Tout d’abord, l’étymologie du mot
euthanasie qui vient du grec : « eu » : bien et « thanatos » : mort. L’origine du mot indique donc l’idée d’une bonne mort, d’une mort douce.
Aujourd’hui, on entend par euthanasie le geste délibéré par lequel un soignant ou un proche abrège la vie d’une personne atteinte d’une maladie incurable et souffrant de douleurs insupportables. L’intention est donc de
donner la mort.
Peut-on faire une distinction entre « euthanasie passive » et « euthanasie active » ? L’ «
euthanasie passive » consiste en un geste ou en l’omission d’un geste qui va hâter le moment de la mort sans vouloir intentionnellement faire mourir. L’ «
euthanasie active » consiste en un acte volontaire dont le but est d’abréger la vie du patient.

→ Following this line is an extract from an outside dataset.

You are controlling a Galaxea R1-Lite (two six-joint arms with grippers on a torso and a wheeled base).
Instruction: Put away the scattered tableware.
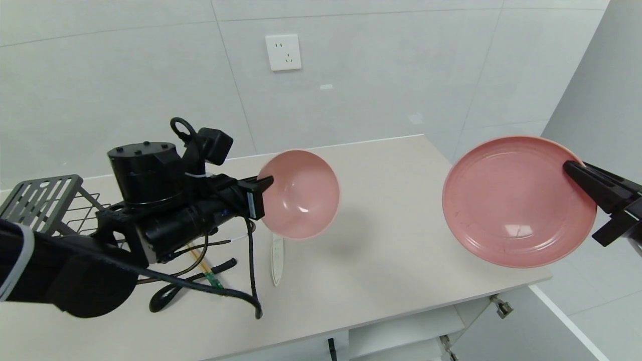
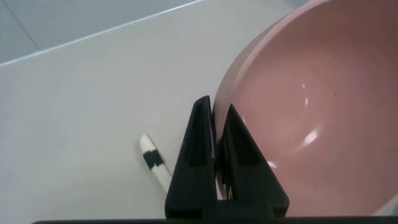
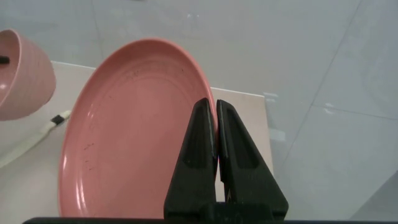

L’emploi, dans les deux cas, du mot euthanasie risque de créer des malentendus et il vaudrait mieux renoncer à l’expression «
euthanasie passive », alors que celui qui la « pratique » n’a pas l’intention délibérée de donner la mort.
En 2000, le
CCNE ( Comité consultatif national d’éthique ) a défini le mot « euthanasie » comme suit :
Celle-ci consiste en «
l’acte d’un tiers qui met délibérément fin à la vie d’une personne dans l’intention de mettre un terme à une situation jugée insupportable ».
Le «
suicide assisté » consiste en l’aide du médecin qui montre au patient comment se suicider.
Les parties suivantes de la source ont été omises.